Mon grand cri de colère contre la presse locale
Ce blog, comme je l'ai souligné dans sa description est pour moi un moyen d'exprimer mes coups de coeur, mes passions, mes colères et parfois mon impertinence.
Aujourd'hui, il est le vecteur que j'utilise pour exprimer ma grande colère, mon indignation et mon écoeurement .
C'est la parution d'un article dans la Nouvelle République des Pyrénées, édition du lundi 21 avril 2008, page 6, sur une remise de récompenses aux jeunes de l'association "les Jeudis du ski" qui a déclenché ces sentiments.
Article sur la vie de la cité, article non politique qui aurait pû être anodin s'il n'avait contenu un passage inutile et pourtant persifleur, un coup bas et indigne d'un vrai journaliste.
J'aurais aimé que celui qui a écrit ces lignes ait le courage de signer son article qui est de toute manière validé en finalité par le rédacteur en chef de ce quotidien.
Nous avons à Tarbes comme au niveau national, pendant la campagne des municipales été victimes de la tentative d'éradication de François Bayrou et du Modem .
C'est peut-être parce que le propriétaire de nos quotidiens locaux aurait tant aimé faire partie des élus présidentiels, qu'il roule ou fait rouler sa presse pour les amis du Président.

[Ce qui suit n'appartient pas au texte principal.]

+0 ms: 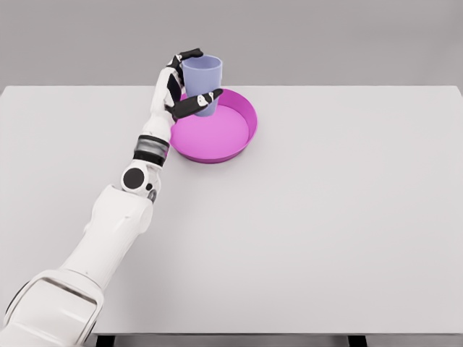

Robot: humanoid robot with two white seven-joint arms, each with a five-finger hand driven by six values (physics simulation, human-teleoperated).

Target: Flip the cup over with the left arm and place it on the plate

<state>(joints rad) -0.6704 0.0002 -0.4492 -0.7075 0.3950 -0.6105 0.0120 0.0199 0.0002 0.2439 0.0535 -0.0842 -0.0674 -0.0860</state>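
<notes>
The robot's left hand (182, 85) is clamped around a pale blue cup (202, 81), black fingers (195, 105) wrapped across its front and another curling at the rim; the cup stands upright, mouth up, over the far left part of the magenta plate (242, 137); whether its base touches the plate's floor or hangs just above cannot be told from the head view. The plate sits on the white table (325, 217), toward its far edge; the white forearm reaches in from the plate's near left; the right arm is out of view. The flip looks done and the placing step is in hand; to finish it well, the cup should go straight down and stay level, settling flat on the plate's floor clear of the raised rim; the fingers ought to spread only once the base bears fully, and the hand should back away to the plate's left without brushing the cup's wall, since a light cup may tip easily.
</notes>
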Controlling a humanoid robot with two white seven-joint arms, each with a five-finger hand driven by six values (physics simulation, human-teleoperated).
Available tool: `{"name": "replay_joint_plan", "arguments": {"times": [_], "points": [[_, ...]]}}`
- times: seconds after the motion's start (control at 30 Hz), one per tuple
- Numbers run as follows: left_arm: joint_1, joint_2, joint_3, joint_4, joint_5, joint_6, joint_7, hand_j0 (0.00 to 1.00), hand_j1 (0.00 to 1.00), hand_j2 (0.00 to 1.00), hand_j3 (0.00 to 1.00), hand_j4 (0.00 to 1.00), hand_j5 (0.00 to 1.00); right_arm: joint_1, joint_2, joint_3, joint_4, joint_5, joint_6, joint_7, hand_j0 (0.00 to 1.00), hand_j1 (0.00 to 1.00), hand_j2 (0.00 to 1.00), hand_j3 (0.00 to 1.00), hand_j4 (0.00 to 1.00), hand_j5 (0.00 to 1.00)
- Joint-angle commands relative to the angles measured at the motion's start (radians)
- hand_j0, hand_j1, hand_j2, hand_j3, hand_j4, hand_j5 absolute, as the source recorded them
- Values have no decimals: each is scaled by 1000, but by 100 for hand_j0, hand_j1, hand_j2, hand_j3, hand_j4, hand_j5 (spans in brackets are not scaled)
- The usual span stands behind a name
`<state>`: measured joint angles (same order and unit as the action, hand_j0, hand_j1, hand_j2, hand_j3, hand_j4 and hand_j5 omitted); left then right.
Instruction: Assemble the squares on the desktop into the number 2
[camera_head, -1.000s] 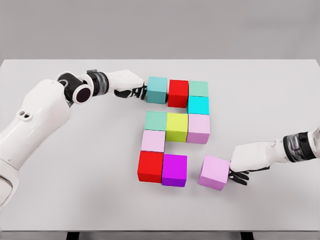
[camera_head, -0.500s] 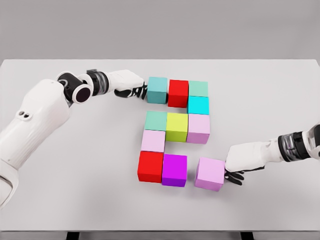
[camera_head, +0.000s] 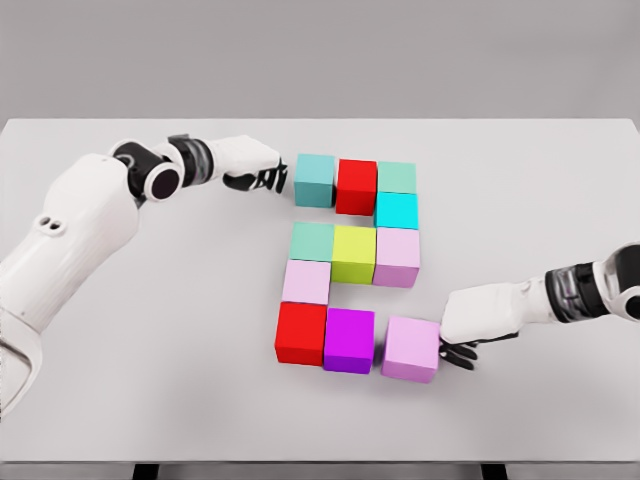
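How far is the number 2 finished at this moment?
Top row, middle row and the pink link block sit in place, as do the bottom red block and purple block. The right hand presses the last pink block beside the purple one; only a slim gap remains. The left hand rests beside the teal block.

Both arms wear smooth, glossy white shells, bulky and rounded at the upper segments; each wrist carries a ribbed black and grey band; the left arm shows a black circular joint cap; the left hand (camera_head: 262, 177) and right hand (camera_head: 462, 350) have white backs and dark fingers.
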<state>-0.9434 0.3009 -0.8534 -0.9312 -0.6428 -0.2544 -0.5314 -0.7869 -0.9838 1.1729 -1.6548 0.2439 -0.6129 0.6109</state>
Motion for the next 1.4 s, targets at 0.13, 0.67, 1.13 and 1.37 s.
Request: {"name": "replay_joint_plan", "arguments": {"times": [0.13,0.67,1.13,1.37], "points": [[-6,-49,2,54,-12,3,4,46,46,46,46,46,46,0,8,-1,1,-11,2,0,12,12,12,12,12,12],[-25,-49,2,61,-20,38,4,46,46,46,46,46,46,-5,22,-6,4,-12,2,0,12,12,12,12,12,12],[-80,-137,51,111,-18,89,151,48,48,48,48,48,48,-11,13,-10,41,-11,2,0,13,13,13,13,13,13],[-77,-146,37,114,-17,89,151,48,48,48,48,48,48,-2,7,-33,56,2,2,0,13,13,13,13,13,13]]}}
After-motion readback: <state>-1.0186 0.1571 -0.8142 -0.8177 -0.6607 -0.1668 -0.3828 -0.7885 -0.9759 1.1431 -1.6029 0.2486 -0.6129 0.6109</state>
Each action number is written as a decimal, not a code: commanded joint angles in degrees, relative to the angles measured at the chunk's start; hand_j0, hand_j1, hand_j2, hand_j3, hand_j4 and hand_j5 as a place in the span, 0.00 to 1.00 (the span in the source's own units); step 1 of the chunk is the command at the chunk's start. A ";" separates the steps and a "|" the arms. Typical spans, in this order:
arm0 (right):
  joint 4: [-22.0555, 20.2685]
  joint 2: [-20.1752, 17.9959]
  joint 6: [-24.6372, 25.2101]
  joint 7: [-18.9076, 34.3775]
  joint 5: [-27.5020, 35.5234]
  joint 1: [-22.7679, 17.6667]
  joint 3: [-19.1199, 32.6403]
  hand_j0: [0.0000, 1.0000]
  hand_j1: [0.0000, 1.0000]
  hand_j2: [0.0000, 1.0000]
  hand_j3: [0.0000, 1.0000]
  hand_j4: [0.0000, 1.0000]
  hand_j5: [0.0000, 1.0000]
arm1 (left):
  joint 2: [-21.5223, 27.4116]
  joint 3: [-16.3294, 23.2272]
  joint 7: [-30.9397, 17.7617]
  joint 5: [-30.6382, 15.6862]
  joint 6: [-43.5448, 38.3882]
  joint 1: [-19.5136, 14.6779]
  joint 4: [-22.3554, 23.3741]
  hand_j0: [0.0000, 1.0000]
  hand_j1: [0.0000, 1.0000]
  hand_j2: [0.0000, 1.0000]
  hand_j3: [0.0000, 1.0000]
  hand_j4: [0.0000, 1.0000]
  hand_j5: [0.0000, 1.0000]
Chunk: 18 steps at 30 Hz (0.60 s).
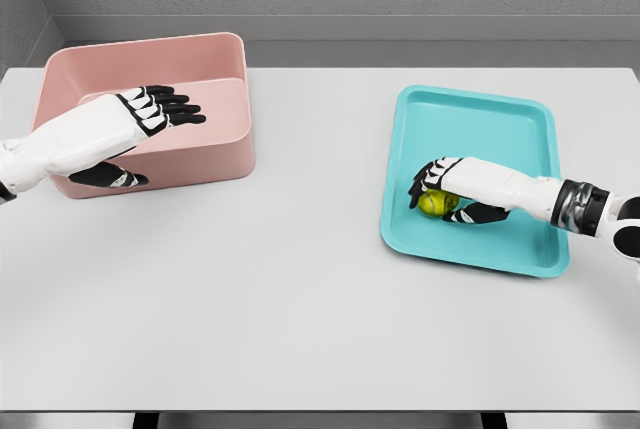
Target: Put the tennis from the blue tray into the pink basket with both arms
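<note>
A yellow-green tennis ball (pixel 433 204) lies in the blue tray (pixel 480 119) near its front left part. My right hand (pixel 445 194) reaches in from the right and has its fingers curled over the ball, thumb below it. The pink basket (pixel 215 49) stands at the back left of the table. My left hand (pixel 150 134) hovers over the basket's front wall with fingers stretched out and the thumb hanging below, holding nothing.
The white table (pixel 300 289) stretches wide between basket and tray and toward the front edge. A grey wall runs behind the table.
</note>
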<state>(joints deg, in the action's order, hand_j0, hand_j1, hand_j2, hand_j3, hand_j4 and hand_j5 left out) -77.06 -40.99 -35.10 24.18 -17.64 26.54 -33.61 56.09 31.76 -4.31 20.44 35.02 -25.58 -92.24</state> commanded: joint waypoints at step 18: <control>-1.60 -1.20 0.10 -0.10 0.59 1.76 1.88 0.55 0.55 0.55 0.55 0.55 0.55 | -0.10 -0.03 0.00 -0.48 -0.02 0.00 -0.05 1.00 1.00 1.00 1.00 1.00 1.00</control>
<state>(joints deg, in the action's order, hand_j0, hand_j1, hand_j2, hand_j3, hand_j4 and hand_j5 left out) -78.39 -42.00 -35.13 24.14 -17.53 28.30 -32.37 55.95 31.76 -4.30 20.34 35.02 -25.58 -92.28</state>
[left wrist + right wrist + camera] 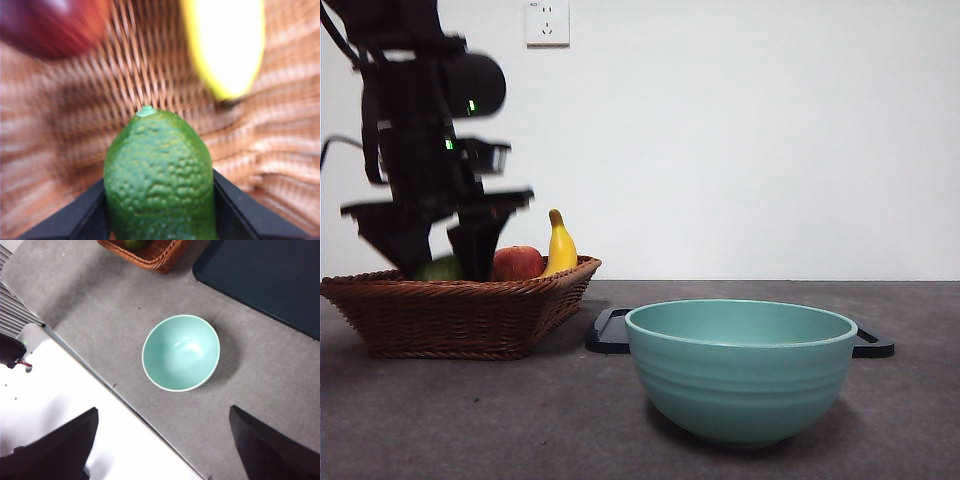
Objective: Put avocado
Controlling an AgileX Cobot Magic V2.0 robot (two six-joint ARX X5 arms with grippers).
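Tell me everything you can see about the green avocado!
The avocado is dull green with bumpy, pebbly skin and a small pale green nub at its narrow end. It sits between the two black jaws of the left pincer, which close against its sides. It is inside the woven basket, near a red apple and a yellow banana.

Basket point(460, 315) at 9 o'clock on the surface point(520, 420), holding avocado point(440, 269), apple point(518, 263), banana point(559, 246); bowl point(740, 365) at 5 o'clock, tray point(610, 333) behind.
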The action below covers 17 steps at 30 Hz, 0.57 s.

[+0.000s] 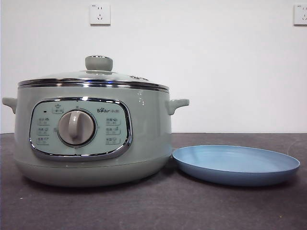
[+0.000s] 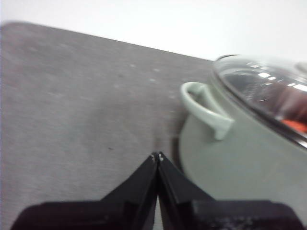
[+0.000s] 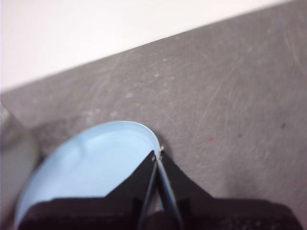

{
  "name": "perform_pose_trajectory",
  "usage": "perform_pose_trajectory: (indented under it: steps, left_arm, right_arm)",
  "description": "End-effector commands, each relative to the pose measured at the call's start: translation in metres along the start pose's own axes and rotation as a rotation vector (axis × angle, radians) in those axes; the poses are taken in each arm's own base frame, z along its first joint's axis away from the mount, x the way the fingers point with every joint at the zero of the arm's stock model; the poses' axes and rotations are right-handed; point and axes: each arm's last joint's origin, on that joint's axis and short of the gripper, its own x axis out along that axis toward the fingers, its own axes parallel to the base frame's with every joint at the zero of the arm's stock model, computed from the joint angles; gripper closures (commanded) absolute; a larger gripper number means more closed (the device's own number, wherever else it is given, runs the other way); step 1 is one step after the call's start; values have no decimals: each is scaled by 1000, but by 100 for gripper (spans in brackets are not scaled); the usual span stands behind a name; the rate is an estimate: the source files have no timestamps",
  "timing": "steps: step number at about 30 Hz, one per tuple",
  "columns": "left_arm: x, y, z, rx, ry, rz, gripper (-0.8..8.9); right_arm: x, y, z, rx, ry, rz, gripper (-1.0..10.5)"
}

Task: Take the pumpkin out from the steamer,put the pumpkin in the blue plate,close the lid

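The sage-green steamer (image 1: 93,139) stands at the left of the front view with the glass lid (image 1: 96,76) closed on it. In the left wrist view the steamer (image 2: 235,158) and its lid (image 2: 268,91) show, and an orange-red patch of the pumpkin (image 2: 293,124) shows through the glass. The blue plate (image 1: 235,165) lies empty to the right of the steamer; it also shows in the right wrist view (image 3: 86,172). My left gripper (image 2: 158,155) is shut and empty beside the steamer's handle. My right gripper (image 3: 159,152) is shut and empty above the plate's rim. Neither arm shows in the front view.
The dark grey table (image 1: 153,211) runs to a white wall with two sockets (image 1: 100,14). The steamer's side handle (image 2: 206,112) sticks out toward my left gripper.
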Motion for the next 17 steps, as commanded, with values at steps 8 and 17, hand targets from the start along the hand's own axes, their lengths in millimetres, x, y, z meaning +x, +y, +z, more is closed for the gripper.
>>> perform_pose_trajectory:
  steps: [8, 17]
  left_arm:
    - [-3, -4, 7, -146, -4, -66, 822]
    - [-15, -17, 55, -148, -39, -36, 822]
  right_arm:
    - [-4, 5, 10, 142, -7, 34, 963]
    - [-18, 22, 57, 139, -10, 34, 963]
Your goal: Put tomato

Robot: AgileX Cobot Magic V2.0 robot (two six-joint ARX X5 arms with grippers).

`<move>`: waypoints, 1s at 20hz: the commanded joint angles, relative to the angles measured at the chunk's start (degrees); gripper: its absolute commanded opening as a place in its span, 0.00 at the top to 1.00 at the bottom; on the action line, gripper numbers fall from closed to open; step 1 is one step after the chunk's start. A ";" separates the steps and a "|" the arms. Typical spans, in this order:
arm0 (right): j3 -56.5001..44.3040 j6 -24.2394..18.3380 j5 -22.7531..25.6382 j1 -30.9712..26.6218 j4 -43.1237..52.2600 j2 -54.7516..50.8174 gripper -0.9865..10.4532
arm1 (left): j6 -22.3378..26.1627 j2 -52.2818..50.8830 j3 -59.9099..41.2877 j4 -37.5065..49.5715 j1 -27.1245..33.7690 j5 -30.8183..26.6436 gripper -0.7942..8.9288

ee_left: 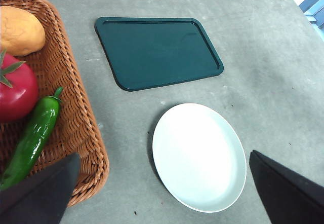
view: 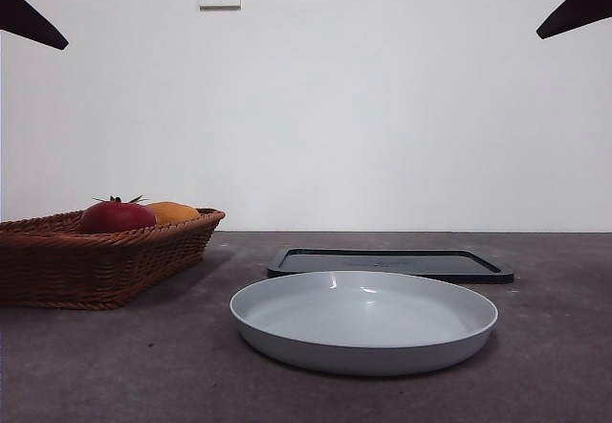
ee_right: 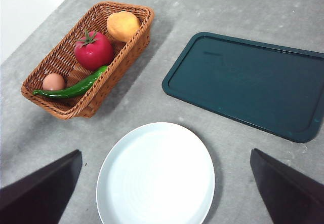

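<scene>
The glossy round deep red tomato [ee_right: 94,50] with a dark green spiky stem is seen in the upper left of the right wrist view, lying inside the brown woven wicker basket [ee_right: 132,45], between a rounded orange-yellow fruit [ee_right: 123,25] and a long shiny green pepper [ee_right: 71,88]; a small pale brown egg [ee_right: 53,81] is lying beside the pepper. In the front view the tomato [view: 116,216] is just showing over the basket rim at the left. Nothing has been grasped yet, so the step in hand is judged to be the reach for the tomato. Both grippers are released and spread wide, high above the grey matte desk [ee_right: 243,6]: the left gripper [ee_left: 167,191] is hanging near the basket, the right gripper [ee_right: 164,188] is above the plate. For a good pick, the tomato should be approached from straight above, with the jaws placed on its two free sides, so that the pepper and the orange fruit are not pushed. Because the skin is smooth and the body round, a centred, moderate grip is advised, otherwise it may slip. The shallow round light grey plate [ee_right: 155,176], smooth and with a low raised rim, is probably the target; the flat dark green rectangular tray [ee_right: 248,82] with rounded corners is lying near it.
</scene>
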 commanded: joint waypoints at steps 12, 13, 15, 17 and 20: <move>1.14 -0.44 -0.11 0.31 0.55 0.37 0.25 | 2.32 15.23 13.55 -8.87 0.72 -10.56 0.18; 1.14 -0.44 -0.13 0.31 0.55 0.37 0.25 | 3.26 18.80 16.61 -10.19 0.72 -12.48 0.18; 1.14 -0.44 -0.11 0.31 0.55 0.37 0.25 | 4.63 25.53 21.90 -12.22 0.72 -15.50 0.18; 1.14 -0.44 -0.11 0.31 0.55 0.37 0.25 | 6.03 32.15 26.38 -13.60 0.90 -19.65 0.18; 1.14 -0.44 -0.11 0.31 0.55 0.37 0.25 | 8.81 40.74 31.50 -14.01 1.88 -21.57 0.18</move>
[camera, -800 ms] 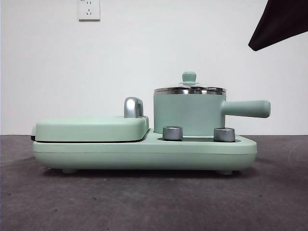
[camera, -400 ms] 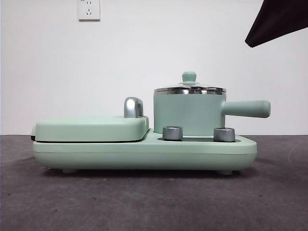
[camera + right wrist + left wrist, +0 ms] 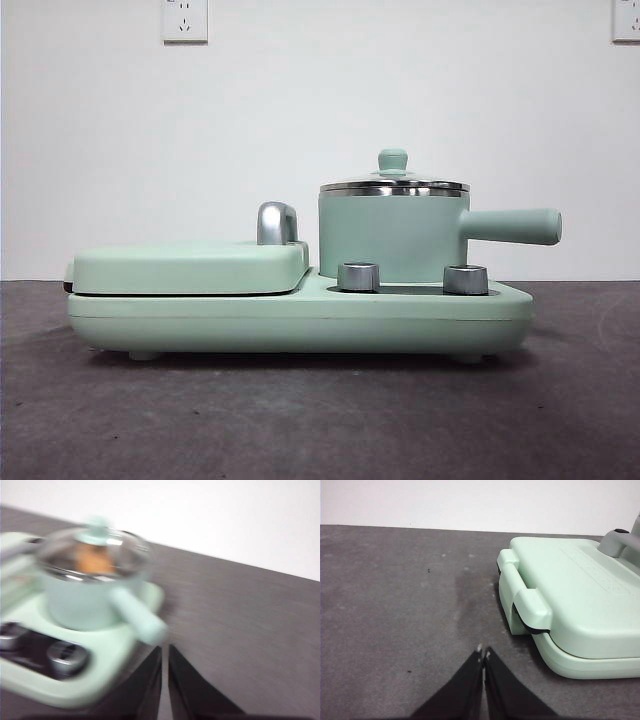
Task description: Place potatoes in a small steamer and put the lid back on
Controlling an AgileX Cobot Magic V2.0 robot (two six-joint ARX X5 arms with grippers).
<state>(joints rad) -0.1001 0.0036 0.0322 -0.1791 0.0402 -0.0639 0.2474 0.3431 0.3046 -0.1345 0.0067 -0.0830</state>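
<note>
The mint-green small steamer (image 3: 392, 236) stands on the right half of the appliance base, its straight handle (image 3: 512, 226) pointing right. The glass lid (image 3: 393, 183) with its green knob sits on the rim. In the blurred right wrist view an orange-brown potato (image 3: 93, 559) shows through the lid (image 3: 95, 547) inside the steamer (image 3: 87, 597). My right gripper (image 3: 165, 650) is shut and empty, off the end of the handle over the table. Over bare table beside the appliance's griddle end, my left gripper (image 3: 483, 652) is shut and holds nothing. Neither arm shows in the front view.
A flat mint-green griddle cover (image 3: 190, 266) with a chrome handle (image 3: 277, 222) fills the left half of the base (image 3: 300, 318). Two steel knobs (image 3: 359, 276) sit in front of the steamer. Dark grey table surface (image 3: 300, 420) runs all around, with a white wall behind.
The dark arm at the front view's top right corner has drawn out of the picture. The steamer, lid and griddle have not moved.
</note>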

Au niveau local, les articles concernant notre campagne, exemple la venue de François Bayrou à Tarbes ont donné lieu à un mise en page avec grand titre sur la conférence de presse tenue comme par hasard à la même heure par le maire sortant et nous, nous avons eu droit pour la venue d'un présidentiable à un petit article avec un titre faisant état des dissensions locales qui n'étaient pas tarbaises comme le titre pouvait le laisser supposer. Ceci est un exemple .
On a vu pour l'autre camp d'opposants, les insinuations sur les mensonges de Benjamin Verdeil et pas ceux du maire.....
Après ces disgressions, venons-en à la phrase qui n'aurait pas dû être présente, à mon sens car la neutralité devrait être un des fondements de la déontologie journalistique et elle n'avait aucune raison d'être si ce n'était la volonté d'un journaliste peu courageux de régler ses comptes ou de se faire mousser auprès de la municipalité actuelle.
Car il est bien évident que le nom non écrit mais suggéré est celui de Pierre Lagonelle, ancien adjoint aux sports , dont le successeur ne peut encore pas se targuer de bilan, puisqu'il n'assure ses fonctions que depuis quelques semaines.
Les candidats savent qu'il peuvent perdre ou gagner, c'est la loi de la démocratie et c'est pour cela qu'il y a aussi alternance et qu'il peut y avoir aussi revirement.
Se moquer de ceux qui perdent des sièges au printemps ... quelle intelligence .......!
En tous les cas, je trouve regrettable que la presse contribue par sa participation avec des propos suggestifs à la volonté du maire qui cherche à infiltrer Tarbes Pour Tous en proposant des postes dans certains organismes ou qui en récompense pour des services rendus octroie un poste à celle qui a bien savonné la planche de Tarbes Pour Tous et ainsi à éliminer ou à discréditer Pierre LAGONELLE en ironisant sur sa défaite. Il y a d'autres illustres Tarbais qui ont eux aussi connu des échecs électoraux pour les législatives.
En tous les cas, j'espère que ce genre de persiflage n'aura plus court dans les colonnes de ce quotidien. Le respect des individus me paraît fondamental dans une démocratie.